Hey, Mister Marshall (St. Mary's Rebels 4) - Page 6

I’m not a legal expert but I have given it a lot of thought.

I know I’m a minor. Which means I do need a guardian in the state’s eyes.

But nowhere does it say that I need to be living with that guardian under the same roof, right?

I can still live in my old townhouse on Park Avenue only a couple of blocks from Central Park. That house is still a part of Charlie’s estate and from what I understand, it will become mine when I turn twenty-one. Until then, my guardian with the help of Marty will handle all the affairs.

And yes, I do understand that people frown upon minors living alone but the thing is that I’ve lived alone all my life. My mom was barely home and I was passed down from nannies to assistants to agents even, when Charlie used to be busy with her shoots and overseas commitments. So it’s not as if I don’t know how to handle myself. We can bring back the old staff and I can still live in New York.

And I open my mouth to tell him all that. To explain so he understands my unique situation.

But he speaks. And he speaks just one word.

“No.”

I draw back. Not because he’s spoken it loudly but because he’s done it so decisively. So clearly and in a way that makes everything final so that I’m left with a stumbling, “What?”

He takes my surprise in, sweeps his gaze over my face before throwing out a short nod. “Glad we had this chat. Now —”

“What, no,” I cut him off. “We haven’t had this chat. You haven’t even heard my plan yet.”

He gives me a look then. A thoughtful look from what I can gather.

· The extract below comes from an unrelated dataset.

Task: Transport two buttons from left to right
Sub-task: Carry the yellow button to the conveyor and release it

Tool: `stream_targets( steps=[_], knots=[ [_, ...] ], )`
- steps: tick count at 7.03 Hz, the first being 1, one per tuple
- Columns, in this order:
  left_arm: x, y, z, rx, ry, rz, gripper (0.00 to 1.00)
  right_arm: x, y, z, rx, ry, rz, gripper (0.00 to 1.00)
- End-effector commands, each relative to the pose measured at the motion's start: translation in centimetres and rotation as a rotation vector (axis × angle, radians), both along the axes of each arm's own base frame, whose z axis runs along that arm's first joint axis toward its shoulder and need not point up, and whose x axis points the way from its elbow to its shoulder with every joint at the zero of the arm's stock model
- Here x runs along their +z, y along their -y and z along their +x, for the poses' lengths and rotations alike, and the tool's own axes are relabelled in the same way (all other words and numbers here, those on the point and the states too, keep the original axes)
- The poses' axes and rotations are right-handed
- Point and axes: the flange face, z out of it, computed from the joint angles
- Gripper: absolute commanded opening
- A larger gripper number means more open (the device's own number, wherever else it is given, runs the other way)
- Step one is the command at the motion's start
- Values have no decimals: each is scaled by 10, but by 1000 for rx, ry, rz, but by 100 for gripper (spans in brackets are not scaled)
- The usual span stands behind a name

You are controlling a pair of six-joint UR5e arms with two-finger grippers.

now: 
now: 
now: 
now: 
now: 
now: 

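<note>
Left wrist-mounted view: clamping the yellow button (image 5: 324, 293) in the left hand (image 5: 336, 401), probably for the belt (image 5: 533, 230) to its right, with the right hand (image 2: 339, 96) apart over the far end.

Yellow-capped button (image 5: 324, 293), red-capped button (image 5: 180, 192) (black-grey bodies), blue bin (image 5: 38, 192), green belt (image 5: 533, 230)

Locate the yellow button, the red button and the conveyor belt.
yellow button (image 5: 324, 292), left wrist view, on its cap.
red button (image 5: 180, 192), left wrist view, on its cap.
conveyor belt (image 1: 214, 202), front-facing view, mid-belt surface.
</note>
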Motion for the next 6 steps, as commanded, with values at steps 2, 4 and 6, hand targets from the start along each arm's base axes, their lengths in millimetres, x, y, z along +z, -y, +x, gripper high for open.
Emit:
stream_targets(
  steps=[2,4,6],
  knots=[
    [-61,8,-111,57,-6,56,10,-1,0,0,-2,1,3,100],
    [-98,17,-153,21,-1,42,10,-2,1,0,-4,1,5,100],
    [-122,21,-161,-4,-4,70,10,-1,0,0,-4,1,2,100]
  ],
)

Then, “If this new plan is anything like braving the woods in the middle of the night to get back to New York, I think you should save your breath and both our time.”

I can say so many things to him.

So many, many things in retort.

But.

This is serious. This is about my life, about me going back to New York.

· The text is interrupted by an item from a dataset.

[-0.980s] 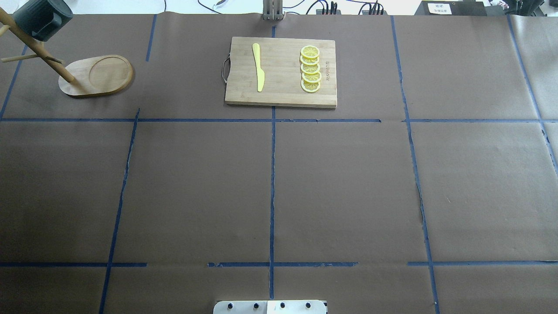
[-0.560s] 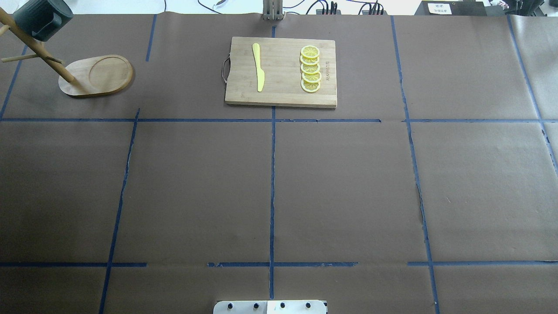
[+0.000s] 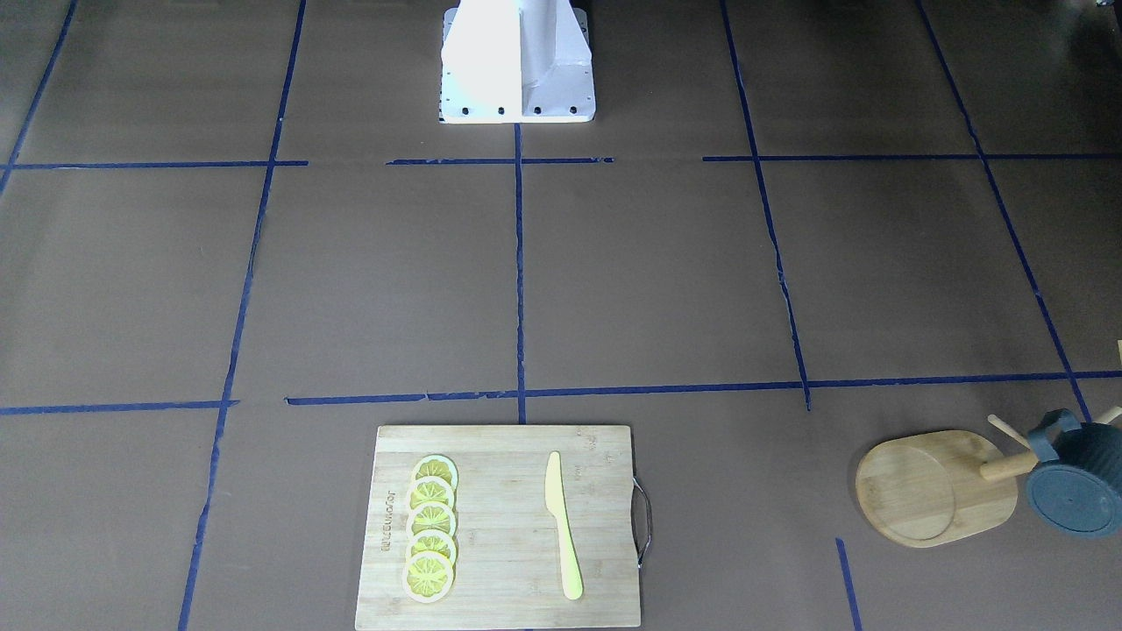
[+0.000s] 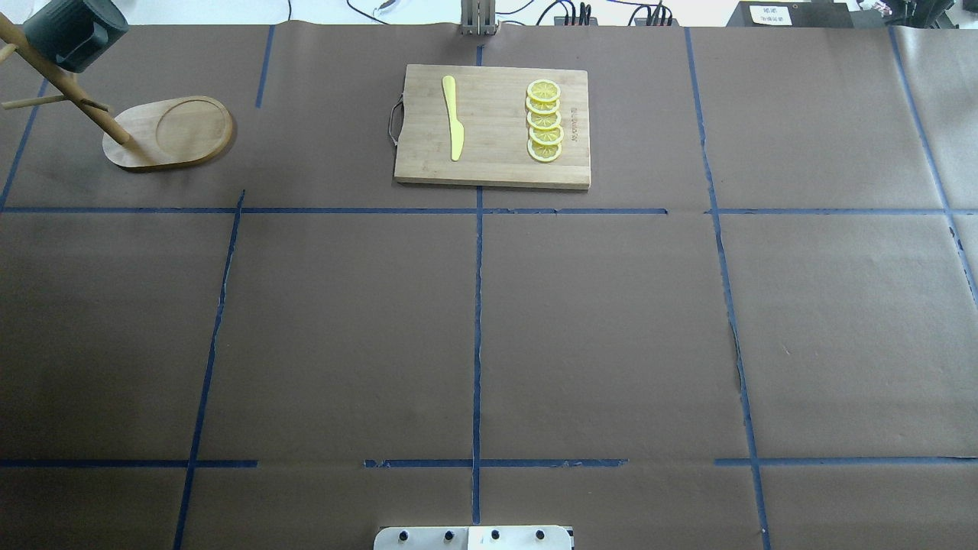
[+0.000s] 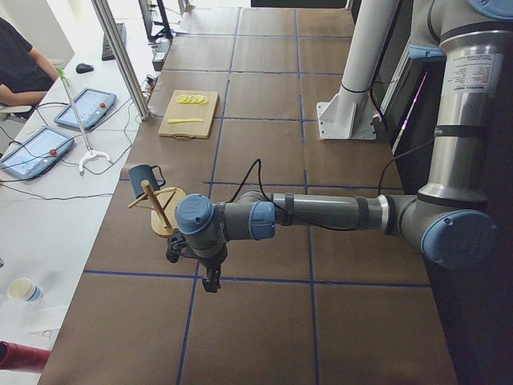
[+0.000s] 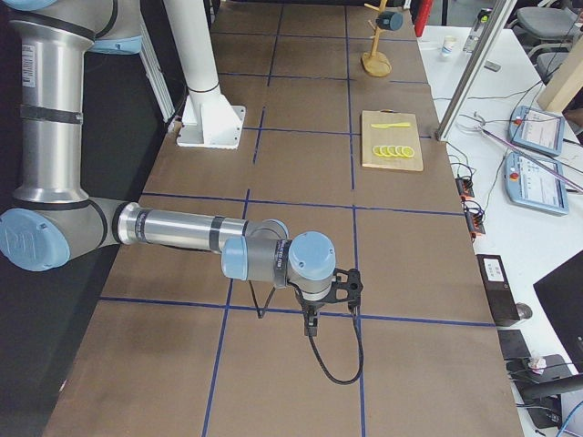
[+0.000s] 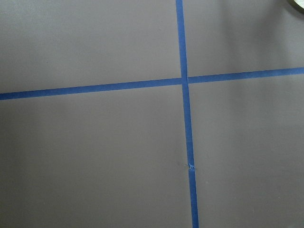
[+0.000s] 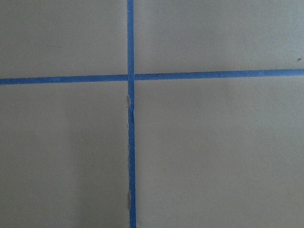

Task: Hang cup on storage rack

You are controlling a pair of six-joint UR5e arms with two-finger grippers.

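Staying put: cup [image 4: 72, 32] hung on rack [image 4: 172, 131] peg, likely done; left end effector [image 5: 210, 281], right end effector [image 6: 309, 328]: grip unreadable.

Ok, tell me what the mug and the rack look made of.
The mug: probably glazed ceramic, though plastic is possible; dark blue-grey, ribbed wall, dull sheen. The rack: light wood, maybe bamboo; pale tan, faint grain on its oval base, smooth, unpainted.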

So I curb all my sharp backtalk and try to appeal to him in a nice and calm and rational way. “As I said before, I don’t know you and you don’t know me. And it was very nice of you to let me stay in your house, but I don’t want to stay here. I don’t want to live here. In this town. New York is where I grew up. I’ve lived my entire life there. My home is in New York and I need to go back. Now, I understand that I’m a minor and I do need some parental supervision. But the thing you have to understand is that I’m not like other teenagers. I’m capable of being on my own. I’ve spent more than half my life being on my own. So as I said, Marty can come up with a solution. I can bring back the old staff. The cooks, the maids, the driver. My mom’s old assistants. I always dealt with them anyway and —”

“I don’t think you can,” he says, cutting me off.

“What?”

Again, he studies me with his shimmering but unfathomable eyes. “From what I hear they won’t come back.” I frown as he keeps going, “Because you’ve got a reputation, haven’t you?”

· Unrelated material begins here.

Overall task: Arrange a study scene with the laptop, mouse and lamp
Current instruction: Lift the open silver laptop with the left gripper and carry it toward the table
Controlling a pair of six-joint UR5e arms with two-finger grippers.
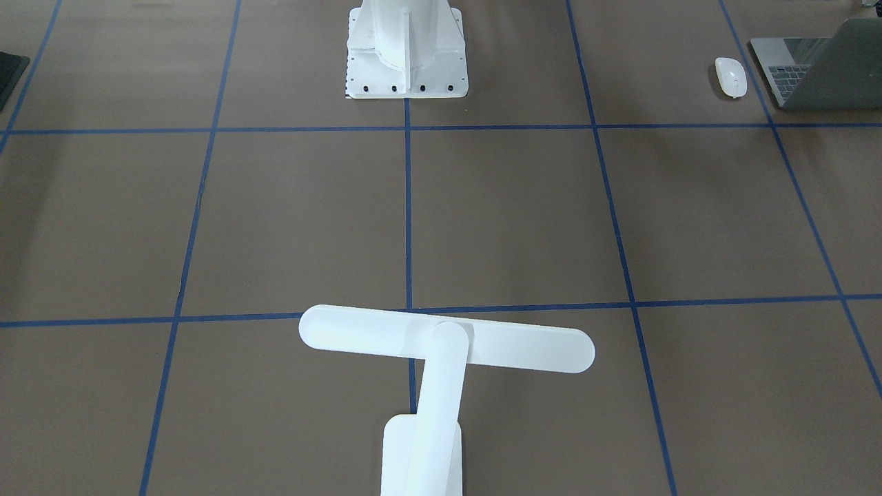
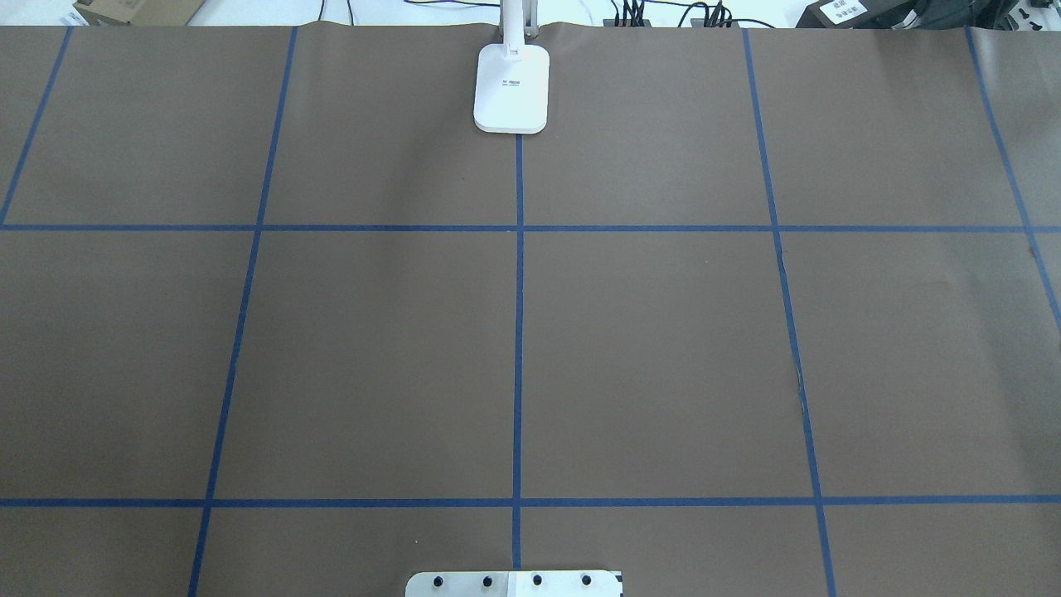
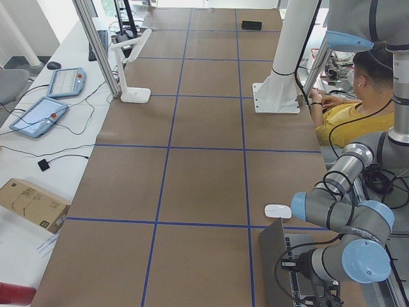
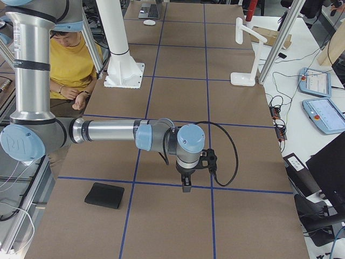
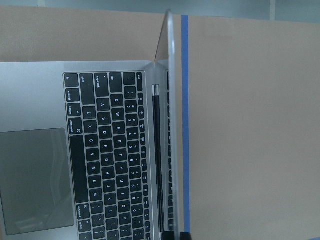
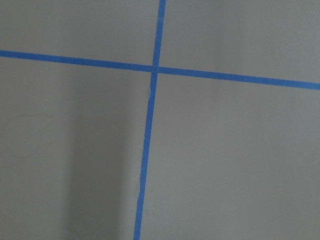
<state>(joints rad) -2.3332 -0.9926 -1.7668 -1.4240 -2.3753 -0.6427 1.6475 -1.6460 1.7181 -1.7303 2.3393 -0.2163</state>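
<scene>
Here, in the front-facing view, a black mat point(image 1: 10, 72) lies far left of the pedestal point(image 1: 406, 62). The lamp point(image 1: 444, 344) stands straight across the desk point(image 1: 275, 220) from it, and the mouse point(image 1: 731, 76) and open laptop point(image 1: 827, 76) (lid upright) sit far to its right. The left claw point(image 3: 317, 295) hovers there and the right claw point(image 4: 186, 186) near the mat; I cannot tell either's grip.

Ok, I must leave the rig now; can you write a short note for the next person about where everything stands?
Left tool: at the screen edge of the open laptop; open or shut unclear.
Right tool: above bare table; open or shut unclear.
Mouse lies beside the laptop, at the robot's left end.
Lamp stands upright at the far edge, middle.
Done: laptop is open. Left, probably: bring all three together.
</scene>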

My fingers flex around the umbrella. My heart twists.

“And your reputation is the reason,” he continues, his voice all deep and quiet, “why my father was named as your guardian. Because no one else would take you.”

My heart twists harder.

Reputation.

Yeah, I have one.

People think I’m a wild child. A problem child. An attention-seeking child. A hoyden, a harpy, a shrew.

A troublemaker.

It’s not unearned or undeserved.

I completely and fully accept the blame for it. I’ve done things, bad things, to annoy people. To bother them, to make their life difficult. And I’ve done all of this for one reason and one reason only.

To get my mother’s attention.

To get her love.

Because she didn’t, see. She never loved me and she had reasons.

The first is that I’m the result of a very ill-thought and short-lived affair that she’d had with a photographer who’d lured her in with the promises of making her a model at the age of seventeen but left her with me. He never even knew that the girl he screwed over — again my mom’s words — was going to have his baby. And she never bothered to tell him.

Honestly, I’ve never cared about my dad. If he was asshole enough to leave her and me then he can stay gone.

Anyway, the second reason why my mother hated me is because when her parents found out about her pregnancy, they kicked her out. And she had to crash on a friend’s couch in New York. Not to mention, I was difficult even when I was in her belly. I wreaked havoc on her body and when I got out, I wreaked havoc in her life by always demanding attention and care. It was a miracle that my mom became the star that she is — was — with a hellion of a daughter like me.